Cuando sube al avión de los Spurs no le piden que apague la computadora. Y tampoco lo hacen llevar la valija. Esos lujitos lo maravillaron desde que aterrizó en San Antonio en el 2002, cuando lo sacaron del aeropuerto en una limusina blanca y lo dejaron en la suite presidencial de un hotel. "Tengo una cama con techo, cuatro baños y un piano de cola. Si acá no la emboco, me pegan una patada que termino en Bahía", le dijo a su papá.

-¿Todavía te sorprende algo del mundo NBA?

-La organización me sorprendió en los primeros años. Ahora ya no porque lo vivo a diario. Quizás Fabri (Oberto) me comenta algo que a esta altura me parece normal. De afuera no se puede entender el manejo que tiene una franquicia con el jugador. Es un lujo. -Con vos hubo una pequeña falla. Cuando llegaste a los Spurs habías elegido el 6 y te presentaron con esa camiseta...

-En Andino de La Rioja, con el que debutaste en la Liga Nacional, pasaste siete meses sin cobrar. ¿Qué te compraste con el primer sueldo?

-Un par de remeras y un jean, nada especial. Uno entra a esta carrera sin saber cuánto tiempo puede jugar y cuánto va a durar la plata, así que siempre tuve la mentalidad de cuidarla.
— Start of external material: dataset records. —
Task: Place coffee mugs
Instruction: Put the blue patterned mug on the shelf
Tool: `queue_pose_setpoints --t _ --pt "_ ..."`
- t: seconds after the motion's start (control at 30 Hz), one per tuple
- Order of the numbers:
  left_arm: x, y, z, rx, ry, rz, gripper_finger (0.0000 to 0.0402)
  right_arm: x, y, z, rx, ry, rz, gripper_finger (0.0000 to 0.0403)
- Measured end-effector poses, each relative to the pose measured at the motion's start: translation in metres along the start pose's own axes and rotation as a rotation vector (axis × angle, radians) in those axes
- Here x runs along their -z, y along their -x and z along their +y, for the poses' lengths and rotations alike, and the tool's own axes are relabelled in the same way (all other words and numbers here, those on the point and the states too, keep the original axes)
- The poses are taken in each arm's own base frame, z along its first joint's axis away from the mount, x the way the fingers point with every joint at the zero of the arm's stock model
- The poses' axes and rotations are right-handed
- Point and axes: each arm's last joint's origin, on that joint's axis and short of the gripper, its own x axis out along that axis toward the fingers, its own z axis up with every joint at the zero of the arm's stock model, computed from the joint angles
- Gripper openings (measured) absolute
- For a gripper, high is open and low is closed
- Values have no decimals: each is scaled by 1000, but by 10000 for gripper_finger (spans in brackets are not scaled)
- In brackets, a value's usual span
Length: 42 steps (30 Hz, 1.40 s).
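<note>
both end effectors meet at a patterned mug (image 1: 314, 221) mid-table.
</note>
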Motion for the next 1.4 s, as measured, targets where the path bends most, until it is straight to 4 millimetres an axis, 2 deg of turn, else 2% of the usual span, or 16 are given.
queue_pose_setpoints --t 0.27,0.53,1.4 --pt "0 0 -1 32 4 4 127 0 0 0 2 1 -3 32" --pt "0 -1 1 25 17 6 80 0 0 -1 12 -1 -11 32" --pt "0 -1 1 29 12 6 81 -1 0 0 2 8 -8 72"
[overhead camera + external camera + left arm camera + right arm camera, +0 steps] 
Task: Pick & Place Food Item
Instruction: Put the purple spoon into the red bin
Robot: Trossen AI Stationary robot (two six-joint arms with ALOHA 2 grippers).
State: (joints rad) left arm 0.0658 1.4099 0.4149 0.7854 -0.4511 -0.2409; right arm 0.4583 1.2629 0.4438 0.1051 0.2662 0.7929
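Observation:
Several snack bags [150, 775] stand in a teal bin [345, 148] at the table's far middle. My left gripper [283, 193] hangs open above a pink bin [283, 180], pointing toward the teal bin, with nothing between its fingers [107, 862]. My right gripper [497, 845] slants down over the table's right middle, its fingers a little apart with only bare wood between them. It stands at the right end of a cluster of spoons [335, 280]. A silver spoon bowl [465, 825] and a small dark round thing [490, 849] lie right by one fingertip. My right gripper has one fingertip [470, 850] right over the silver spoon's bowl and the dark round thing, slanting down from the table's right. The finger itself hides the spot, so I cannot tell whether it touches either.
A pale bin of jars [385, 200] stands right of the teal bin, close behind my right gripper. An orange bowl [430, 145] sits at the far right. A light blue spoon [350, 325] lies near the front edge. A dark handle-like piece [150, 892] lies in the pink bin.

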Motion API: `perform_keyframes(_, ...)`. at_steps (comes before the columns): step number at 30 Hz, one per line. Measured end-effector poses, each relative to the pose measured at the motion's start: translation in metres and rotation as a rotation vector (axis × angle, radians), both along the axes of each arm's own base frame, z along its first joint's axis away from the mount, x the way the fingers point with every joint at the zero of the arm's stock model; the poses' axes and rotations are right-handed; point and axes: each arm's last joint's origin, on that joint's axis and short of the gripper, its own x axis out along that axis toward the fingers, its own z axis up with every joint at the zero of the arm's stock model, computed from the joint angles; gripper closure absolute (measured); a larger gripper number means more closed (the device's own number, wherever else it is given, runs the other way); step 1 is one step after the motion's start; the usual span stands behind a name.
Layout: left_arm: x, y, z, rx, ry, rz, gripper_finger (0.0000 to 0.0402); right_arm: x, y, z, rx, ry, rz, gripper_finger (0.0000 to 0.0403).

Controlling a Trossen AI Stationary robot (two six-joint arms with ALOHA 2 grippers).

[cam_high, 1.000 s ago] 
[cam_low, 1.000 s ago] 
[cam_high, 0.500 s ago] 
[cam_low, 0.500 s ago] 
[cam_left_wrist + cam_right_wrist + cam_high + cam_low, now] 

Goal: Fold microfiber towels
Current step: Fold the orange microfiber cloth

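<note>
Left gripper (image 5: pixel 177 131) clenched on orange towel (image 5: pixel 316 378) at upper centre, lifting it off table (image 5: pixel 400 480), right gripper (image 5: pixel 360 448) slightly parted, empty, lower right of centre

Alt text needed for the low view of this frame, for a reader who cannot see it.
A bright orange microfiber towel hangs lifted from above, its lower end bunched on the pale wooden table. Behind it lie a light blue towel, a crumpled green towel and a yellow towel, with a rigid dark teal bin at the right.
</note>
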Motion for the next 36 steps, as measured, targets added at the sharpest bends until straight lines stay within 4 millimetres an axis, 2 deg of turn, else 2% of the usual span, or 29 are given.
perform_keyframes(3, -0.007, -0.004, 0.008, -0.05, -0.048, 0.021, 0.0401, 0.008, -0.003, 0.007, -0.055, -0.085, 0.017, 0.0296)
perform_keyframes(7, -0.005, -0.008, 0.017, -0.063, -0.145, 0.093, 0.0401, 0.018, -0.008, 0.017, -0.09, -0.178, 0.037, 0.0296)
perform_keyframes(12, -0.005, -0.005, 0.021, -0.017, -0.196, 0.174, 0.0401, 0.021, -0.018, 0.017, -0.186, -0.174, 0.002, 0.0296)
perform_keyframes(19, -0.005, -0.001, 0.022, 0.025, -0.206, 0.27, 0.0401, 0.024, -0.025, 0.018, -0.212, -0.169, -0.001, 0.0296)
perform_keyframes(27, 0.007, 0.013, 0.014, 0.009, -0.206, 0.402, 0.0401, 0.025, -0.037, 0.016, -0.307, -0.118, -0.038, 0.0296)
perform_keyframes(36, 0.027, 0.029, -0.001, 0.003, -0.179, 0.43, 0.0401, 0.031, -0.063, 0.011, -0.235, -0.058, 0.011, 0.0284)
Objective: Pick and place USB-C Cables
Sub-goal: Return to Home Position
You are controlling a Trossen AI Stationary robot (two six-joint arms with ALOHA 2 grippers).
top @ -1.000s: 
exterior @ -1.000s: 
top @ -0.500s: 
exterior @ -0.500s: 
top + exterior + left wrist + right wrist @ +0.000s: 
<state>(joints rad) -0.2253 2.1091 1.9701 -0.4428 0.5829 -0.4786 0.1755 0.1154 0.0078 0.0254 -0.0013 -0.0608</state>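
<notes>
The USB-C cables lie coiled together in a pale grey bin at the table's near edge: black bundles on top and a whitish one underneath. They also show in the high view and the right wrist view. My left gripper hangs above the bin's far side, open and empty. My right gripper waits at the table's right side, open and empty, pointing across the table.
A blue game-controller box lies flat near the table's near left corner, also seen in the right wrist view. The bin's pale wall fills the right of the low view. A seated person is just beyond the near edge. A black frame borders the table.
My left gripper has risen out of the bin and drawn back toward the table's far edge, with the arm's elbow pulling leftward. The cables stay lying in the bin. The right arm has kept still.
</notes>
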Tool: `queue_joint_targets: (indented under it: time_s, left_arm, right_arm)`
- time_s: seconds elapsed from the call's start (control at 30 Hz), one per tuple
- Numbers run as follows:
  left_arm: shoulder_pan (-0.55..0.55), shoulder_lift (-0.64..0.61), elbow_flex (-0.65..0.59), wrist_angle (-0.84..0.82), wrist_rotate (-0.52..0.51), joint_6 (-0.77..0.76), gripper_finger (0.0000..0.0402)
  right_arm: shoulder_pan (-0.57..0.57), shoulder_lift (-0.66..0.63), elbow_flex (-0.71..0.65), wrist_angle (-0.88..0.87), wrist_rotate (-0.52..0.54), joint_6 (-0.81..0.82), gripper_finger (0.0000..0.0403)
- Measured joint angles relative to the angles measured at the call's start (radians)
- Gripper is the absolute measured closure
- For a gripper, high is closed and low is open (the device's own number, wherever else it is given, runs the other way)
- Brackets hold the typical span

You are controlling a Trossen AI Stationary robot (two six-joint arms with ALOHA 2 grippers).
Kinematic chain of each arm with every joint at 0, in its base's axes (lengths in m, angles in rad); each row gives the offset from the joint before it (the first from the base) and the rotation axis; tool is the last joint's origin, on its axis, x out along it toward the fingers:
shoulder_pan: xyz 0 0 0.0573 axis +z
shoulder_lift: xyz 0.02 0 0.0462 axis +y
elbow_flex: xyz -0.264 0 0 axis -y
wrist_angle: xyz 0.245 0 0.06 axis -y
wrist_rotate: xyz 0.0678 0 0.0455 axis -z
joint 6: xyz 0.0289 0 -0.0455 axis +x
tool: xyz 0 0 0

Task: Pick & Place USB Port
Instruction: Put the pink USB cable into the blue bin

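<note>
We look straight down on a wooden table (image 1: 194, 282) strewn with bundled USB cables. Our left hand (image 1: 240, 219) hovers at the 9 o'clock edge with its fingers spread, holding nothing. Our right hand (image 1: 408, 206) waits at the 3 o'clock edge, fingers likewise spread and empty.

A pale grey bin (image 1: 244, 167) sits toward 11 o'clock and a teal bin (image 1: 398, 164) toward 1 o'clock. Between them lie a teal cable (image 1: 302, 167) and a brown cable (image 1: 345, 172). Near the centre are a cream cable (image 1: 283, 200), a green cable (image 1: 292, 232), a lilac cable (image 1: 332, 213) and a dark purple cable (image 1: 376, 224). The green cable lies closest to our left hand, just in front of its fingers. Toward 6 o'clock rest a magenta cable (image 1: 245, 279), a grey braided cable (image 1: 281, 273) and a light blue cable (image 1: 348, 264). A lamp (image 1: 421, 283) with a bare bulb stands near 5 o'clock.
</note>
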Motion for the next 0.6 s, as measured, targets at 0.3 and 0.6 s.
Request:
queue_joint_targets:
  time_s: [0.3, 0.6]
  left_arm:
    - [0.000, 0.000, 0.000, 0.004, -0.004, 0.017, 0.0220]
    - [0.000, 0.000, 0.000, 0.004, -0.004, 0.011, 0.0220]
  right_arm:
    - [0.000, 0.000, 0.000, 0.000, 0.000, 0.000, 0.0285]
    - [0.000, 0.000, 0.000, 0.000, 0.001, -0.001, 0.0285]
-Michael Jordan ganaba fortunas con su línea de zapatillas. ¿Te ves metido en ese negocio?

-Sí. Estamos hablando con Nike, pero quiero que la ropa sea accesible para toda la gente, no sólo para la clase alta. No digo que un par de zapatillas mío va a valer 100 pesos, pero se puede conseguir un buen precio y luchamos por bajarlo más.

-Después de un incidente con Tim Duncan hubo acusaciones contra árbitros blancos por supuesta discriminación hacia jugadores negros. ¿Te miran distinto por ser blanco y latino?

-Me sentí menospreciado de entrada, pero no lo tomaba como una ofensa. Era un chico blanquito y flaco que llegaba a un mundo totalmente nuevo. Hay que ganarse el respeto de los demás. Por eso quería comerme la cancha y demostrar que merecía estar ahí.

-¿Tus compañeros de la NBA conocían algo de Argentina cuando llegaste? ¿Pensaban que la capital era Río de Janeiro?

-No tenían ni idea... Y tampoco me hacían preguntas. Allá, como sociedad, no les interesa mucho lo que pasa fuera de su país. De chicos no les enseñan esa cultura. Popovich sabía algunas cosas porque es un tipo de mundo. Creo que ahora deben saber algo. Cuando veo un mapa les señalo dónde está nuestro país… Por lo menos colaboré en eso. Les enseñé dónde queda Argentina.

-¿Qué hubiera sido de tu carrera si en vez de caer en un equipo armado como San Antonio te hubiera tocado uno débil?

-Vaya uno a saber... Si llegaba a un equipo como Atlanta quizás no hubiera salido campeón nunca. Tuve la fortuna de caer en el lugar justo y colaborar con mi granito para que se ganaran tres títulos. En un equipo malo me hubiera puesto las mismas metas, tratando de hacerlo mejorar y llegar lo más alto posible.

-Con tu nivel abriste puertas. ¿Qué tienen los jugadores argentinos para que haya seis en la próxima temporada?

-Lo veo como un gran logro de una camada brillante de nuestro básquet. Ni el más optimista lo hubiera imaginado hace diez años. Además hay que tener en cuenta la participación de cada uno en su equipo. No estamos de relleno o para cumplir. Todos tenemos una actuación destacada.

-Hace diez años, cuando todavía no había argentinos en la NBA, tu sueño era vivir del básquet. ¿Te imaginabas cumpliendo 30 con tanto éxito y el futuro asegurado?

-No, imposible. Me imaginaba con algún campeonato en el básquet europeo. Son chances que se dan y uno las toma. Tengo mucho más de lo que me imaginaba. Pero los 30 años no me pegan porque me siento bien en lo físico. Sigo con las ganas de siempre.